> Exercise prompt
Transcribe all of the records precisely as they are presented.

Input data Start Marker

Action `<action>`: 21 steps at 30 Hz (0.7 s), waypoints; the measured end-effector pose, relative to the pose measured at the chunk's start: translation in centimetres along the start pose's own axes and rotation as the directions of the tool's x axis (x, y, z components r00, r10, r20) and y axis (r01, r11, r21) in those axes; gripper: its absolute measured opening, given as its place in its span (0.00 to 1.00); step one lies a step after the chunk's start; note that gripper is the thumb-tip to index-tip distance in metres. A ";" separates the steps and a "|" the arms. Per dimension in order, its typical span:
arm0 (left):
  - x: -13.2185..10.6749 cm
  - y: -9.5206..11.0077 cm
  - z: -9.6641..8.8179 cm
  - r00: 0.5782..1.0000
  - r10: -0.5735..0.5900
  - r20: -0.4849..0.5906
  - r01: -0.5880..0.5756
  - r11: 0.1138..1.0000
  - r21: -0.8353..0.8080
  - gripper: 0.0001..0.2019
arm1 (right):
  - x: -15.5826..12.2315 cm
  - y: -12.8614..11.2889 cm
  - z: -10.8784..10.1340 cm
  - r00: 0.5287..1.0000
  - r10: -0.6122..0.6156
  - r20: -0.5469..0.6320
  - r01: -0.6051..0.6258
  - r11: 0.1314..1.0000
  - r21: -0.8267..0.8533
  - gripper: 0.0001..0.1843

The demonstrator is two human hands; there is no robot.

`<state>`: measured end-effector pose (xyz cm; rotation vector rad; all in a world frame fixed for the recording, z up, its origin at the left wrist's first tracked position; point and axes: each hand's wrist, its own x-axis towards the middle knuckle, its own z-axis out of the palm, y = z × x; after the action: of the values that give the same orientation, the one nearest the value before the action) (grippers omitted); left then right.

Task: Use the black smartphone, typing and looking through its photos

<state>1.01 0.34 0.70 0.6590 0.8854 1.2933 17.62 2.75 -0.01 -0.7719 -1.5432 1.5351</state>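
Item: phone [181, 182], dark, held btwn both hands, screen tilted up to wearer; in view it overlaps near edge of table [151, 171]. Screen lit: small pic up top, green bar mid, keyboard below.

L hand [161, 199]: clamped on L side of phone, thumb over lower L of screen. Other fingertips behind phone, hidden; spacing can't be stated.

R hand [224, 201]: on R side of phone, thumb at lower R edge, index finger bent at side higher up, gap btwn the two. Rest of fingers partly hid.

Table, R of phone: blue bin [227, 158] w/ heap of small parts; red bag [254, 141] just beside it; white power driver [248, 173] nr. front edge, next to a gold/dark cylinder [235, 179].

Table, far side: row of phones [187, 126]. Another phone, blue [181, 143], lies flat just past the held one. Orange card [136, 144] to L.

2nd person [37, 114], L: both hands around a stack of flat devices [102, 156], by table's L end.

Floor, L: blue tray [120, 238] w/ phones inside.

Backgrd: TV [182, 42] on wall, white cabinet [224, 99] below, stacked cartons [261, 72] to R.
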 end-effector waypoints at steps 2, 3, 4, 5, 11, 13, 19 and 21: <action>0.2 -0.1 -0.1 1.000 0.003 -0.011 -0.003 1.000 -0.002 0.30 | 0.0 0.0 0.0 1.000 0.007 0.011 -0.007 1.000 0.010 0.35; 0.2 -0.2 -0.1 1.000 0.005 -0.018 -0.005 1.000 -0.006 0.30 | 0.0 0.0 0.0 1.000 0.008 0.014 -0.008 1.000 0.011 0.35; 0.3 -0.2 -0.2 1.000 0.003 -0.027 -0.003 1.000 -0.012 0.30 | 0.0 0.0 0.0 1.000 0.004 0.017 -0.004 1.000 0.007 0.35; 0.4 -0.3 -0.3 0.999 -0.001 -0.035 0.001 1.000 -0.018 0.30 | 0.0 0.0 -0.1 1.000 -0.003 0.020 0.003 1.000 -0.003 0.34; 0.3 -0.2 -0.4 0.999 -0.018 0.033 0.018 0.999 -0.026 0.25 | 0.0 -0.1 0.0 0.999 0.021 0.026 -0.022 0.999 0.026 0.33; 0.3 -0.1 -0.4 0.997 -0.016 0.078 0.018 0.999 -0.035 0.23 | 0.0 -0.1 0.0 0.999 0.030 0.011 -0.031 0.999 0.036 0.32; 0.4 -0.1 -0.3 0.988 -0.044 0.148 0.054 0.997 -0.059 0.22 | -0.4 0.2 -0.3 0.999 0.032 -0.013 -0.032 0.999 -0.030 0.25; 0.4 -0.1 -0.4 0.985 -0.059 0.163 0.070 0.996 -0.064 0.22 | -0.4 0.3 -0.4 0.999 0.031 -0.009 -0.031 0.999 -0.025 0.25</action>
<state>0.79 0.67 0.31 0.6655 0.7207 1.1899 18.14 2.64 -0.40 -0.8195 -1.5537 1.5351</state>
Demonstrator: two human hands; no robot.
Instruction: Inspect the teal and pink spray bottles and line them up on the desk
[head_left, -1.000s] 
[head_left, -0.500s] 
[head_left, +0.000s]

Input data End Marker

> Answer for this exercise
Action `<action>`: 21 steps at 30 Hz (0.7 s), waypoints; the measured end-effector pose, relative to the pose measured at the chunk's start: translation in centimetres along the start pose's own axes and rotation as the directions of the tool's x axis (x, y, z components r00, r10, r20) and y axis (r01, r11, r21) in those axes; gripper: its absolute measured opening, given as its place in its span (0.00 to 1.00); step one lies a step after the chunk's start; note that gripper is the thumb-tip to index-tip distance in metres. A ";" separates the steps and a "|" the arms. Per dimension in order, its typical span:
arm0 (left):
  - x: -13.2185..10.6749 cm
  - y: -9.5206..11.0077 cm
  - z: -9.6641..8.8179 cm
  - r00: 0.5782..1.0000
  - r10: -0.5735..0.5900
  - r20: -0.4849..0.5906
  - r01: -0.5880..0.5756
  - r11: 0.1138..1.0000
  - r21: -0.8353..0.8080
  - gripper: 0.0001..0.2019
arm1 (right):
  - x: -15.5826..12.2315 cm
  - y: -12.8614..11.2889 cm
  - z: -10.8784..10.1340 cm
  - r00: 0.5287..1.0000
  - r10: -0.6122..0.6156
  - r20: -0.5469..0.6320
  - r01: -0.6051..0.6258
  - r11: 0.1314..1.0000
  - r21: -0.8267..0.8533
  - gripper: 0.0001..0.1843

The demonstrator is two human hands; there is no robot.

`<state>`: measured end-effector pose (xyz cm; rotation vector rad; all in a world frame fixed for the recording, z up, its origin at the left wrist's first tracked position; point and axes: each hand's wrist, its own x-axis towards the middle knuckle, its own z-axis out of the palm, y = z × x; after the action: of the values that give the same orientation, the one nearest the value before the action) (grippers omitted); left then right.

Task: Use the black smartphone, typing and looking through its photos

<state>1.01 0.34 0.70 0.6590 0.8854 1.2933 17.62 2.75 -0.01 -0.7719 -1.5432 1.5351</state>
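Item: phone [181, 182], dark, held btwn both hands, screen tilted up to wearer; in view it overlaps near edge of table [151, 171]. Screen lit: small pic up top, green bar mid, keyboard below.

L hand [161, 199]: clamped on L side of phone, thumb over lower L of screen. Other fingertips behind phone, hidden; spacing can't be stated.

R hand [224, 201]: on R side of phone, thumb at lower R edge, index finger bent at side higher up, gap btwn the two. Rest of fingers partly hid.

Table, R of phone: blue bin [227, 158] w/ heap of small parts; red bag [254, 141] just beside it; white power driver [248, 173] nr. front edge, next to a gold/dark cylinder [235, 179].

Table, far side: row of phones [187, 126]. Another phone, blue [181, 143], lies flat just past the held one. Orange card [136, 144] to L.

2nd person [37, 114], L: both hands around a stack of flat devices [102, 156], by table's L end.

Floor, L: blue tray [120, 238] w/ phones inside.

Backgrd: TV [182, 42] on wall, white cabinet [224, 99] below, stacked cartons [261, 72] to R.
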 end-effector waypoints at steps 2, 3, 4, 5, 11, 13, 19 and 21: <action>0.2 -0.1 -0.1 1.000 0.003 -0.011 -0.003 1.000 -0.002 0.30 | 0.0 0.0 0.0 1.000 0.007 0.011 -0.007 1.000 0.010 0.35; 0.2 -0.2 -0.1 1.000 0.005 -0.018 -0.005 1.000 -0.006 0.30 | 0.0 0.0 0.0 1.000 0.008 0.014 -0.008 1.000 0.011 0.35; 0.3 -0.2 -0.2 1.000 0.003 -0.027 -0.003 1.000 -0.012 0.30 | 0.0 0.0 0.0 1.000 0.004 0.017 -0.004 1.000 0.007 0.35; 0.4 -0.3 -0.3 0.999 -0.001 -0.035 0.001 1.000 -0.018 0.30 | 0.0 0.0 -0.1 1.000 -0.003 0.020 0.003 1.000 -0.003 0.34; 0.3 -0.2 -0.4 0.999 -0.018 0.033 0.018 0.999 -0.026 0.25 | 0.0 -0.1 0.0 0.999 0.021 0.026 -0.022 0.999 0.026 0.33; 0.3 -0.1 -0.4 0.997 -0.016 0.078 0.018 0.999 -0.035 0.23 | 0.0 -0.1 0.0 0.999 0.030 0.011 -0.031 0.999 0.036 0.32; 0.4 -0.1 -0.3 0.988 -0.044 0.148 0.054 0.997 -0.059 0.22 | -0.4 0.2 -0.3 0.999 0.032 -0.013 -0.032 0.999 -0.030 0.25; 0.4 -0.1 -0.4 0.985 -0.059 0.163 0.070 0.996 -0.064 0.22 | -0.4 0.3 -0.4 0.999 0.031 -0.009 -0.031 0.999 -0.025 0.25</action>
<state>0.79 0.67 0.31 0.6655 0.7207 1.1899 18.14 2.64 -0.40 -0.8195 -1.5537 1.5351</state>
Demonstrator: two human hands; no robot.
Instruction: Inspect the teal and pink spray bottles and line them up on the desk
[head_left, -1.000s] 
[head_left, -0.500s] 
[head_left, +0.000s]

The output above is complete.